> _Directions_:
Copy the data that follows, exactly and completely.
[Available data — start]
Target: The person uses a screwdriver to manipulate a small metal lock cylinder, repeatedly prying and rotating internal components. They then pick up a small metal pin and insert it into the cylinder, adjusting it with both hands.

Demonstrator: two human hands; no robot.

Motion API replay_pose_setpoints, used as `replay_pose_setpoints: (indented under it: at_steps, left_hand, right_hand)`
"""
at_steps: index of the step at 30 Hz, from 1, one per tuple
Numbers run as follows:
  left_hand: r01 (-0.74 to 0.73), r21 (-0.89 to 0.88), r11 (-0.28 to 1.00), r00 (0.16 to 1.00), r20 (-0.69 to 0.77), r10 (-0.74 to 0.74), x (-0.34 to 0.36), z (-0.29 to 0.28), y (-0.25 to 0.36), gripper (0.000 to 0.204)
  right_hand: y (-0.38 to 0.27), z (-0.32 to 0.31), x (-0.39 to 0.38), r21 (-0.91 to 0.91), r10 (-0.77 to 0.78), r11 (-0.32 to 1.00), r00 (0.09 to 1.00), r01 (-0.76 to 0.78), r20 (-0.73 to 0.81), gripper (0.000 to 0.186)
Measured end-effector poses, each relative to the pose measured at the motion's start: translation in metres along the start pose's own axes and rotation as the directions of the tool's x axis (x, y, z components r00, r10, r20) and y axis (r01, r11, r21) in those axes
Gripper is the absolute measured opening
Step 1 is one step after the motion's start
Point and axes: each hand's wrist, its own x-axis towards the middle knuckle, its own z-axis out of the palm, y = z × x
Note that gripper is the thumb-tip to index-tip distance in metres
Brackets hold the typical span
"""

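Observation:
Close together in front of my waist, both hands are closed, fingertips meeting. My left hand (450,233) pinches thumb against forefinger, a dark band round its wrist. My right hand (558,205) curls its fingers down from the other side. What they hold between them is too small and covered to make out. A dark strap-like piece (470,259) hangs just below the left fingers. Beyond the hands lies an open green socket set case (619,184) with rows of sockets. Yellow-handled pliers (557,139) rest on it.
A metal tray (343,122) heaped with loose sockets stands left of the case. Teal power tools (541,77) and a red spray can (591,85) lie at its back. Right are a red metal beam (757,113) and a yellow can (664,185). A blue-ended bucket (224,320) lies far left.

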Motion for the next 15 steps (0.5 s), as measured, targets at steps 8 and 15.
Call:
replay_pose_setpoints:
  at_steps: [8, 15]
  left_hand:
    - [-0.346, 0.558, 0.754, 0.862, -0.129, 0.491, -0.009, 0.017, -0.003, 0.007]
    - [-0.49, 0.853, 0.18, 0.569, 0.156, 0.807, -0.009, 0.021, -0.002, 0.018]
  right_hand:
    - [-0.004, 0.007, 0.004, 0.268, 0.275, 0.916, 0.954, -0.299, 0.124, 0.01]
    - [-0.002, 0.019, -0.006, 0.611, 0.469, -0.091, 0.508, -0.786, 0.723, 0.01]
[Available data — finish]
> _Solution to the problem_:
Target: The person uses a screwdriver to manipulate a small metal lock cylinder, repeatedly prying and rotating internal components. They then pick up a small metal pin and insert it into the cylinder, adjusting it with both hands.

Demonstrator: two human hands; no robot.

Motion API replay_pose_setpoints, used as `replay_pose_setpoints: (indented under it: at_steps, left_hand, right_hand)`
"""
at_steps: index of the step at 30 Hz, from 1, one per tuple
Numbers run as follows:
  left_hand: r01 (-0.74 to 0.73), r21 (-0.89 to 0.88), r11 (-0.28 to 1.00), r00 (0.16 to 1.00), r20 (-0.69 to 0.77), r10 (-0.74 to 0.74), x (-0.34 to 0.36), z (-0.29 to 0.28), y (-0.25 to 0.36), gripper (0.000 to 0.204)
  right_hand: y (-0.38 to 0.27), z (-0.32 to 0.31), x (-0.39 to 0.38), r21 (-0.91 to 0.91), r10 (-0.77 to 0.78), r11 (-0.32 to 1.00), r00 (0.09 to 1.00), r01 (-0.76 to 0.78), r20 (-0.73 to 0.81), gripper (0.000 to 0.186)
Measured end-effector poses, each relative to the pose measured at the motion's start: translation in metres along the start pose's own axes and rotation as the directions of the tool's x axis (x, y, z components r00, r10, r20) and y axis (r01, r11, r21) in those axes
Gripper is the absolute measured opening
Step 1 is one step after the motion's start
Point and axes: each hand's wrist, its own x-axis towards the middle knuckle, its own z-axis out of the palm, y = z × x
Note that gripper is the thumb-tip to index-tip distance in metres
Brackets hold the typical span
"""

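Observation:
Close together in front of my waist, both hands are closed, fingertips meeting. My left hand (450,233) pinches thumb against forefinger, a dark band round its wrist. My right hand (558,205) curls its fingers down from the other side. What they hold between them is too small and covered to make out. A dark strap-like piece (470,259) hangs just below the left fingers. Beyond the hands lies an open green socket set case (619,184) with rows of sockets. Yellow-handled pliers (557,139) rest on it.
A metal tray (343,122) heaped with loose sockets stands left of the case. Teal power tools (541,77) and a red spray can (591,85) lie at its back. Right are a red metal beam (757,113) and a yellow can (664,185). A blue-ended bucket (224,320) lies far left.
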
Motion for the next 15 steps (0.5 s), as measured, targets at steps 8 and 15.
Call:
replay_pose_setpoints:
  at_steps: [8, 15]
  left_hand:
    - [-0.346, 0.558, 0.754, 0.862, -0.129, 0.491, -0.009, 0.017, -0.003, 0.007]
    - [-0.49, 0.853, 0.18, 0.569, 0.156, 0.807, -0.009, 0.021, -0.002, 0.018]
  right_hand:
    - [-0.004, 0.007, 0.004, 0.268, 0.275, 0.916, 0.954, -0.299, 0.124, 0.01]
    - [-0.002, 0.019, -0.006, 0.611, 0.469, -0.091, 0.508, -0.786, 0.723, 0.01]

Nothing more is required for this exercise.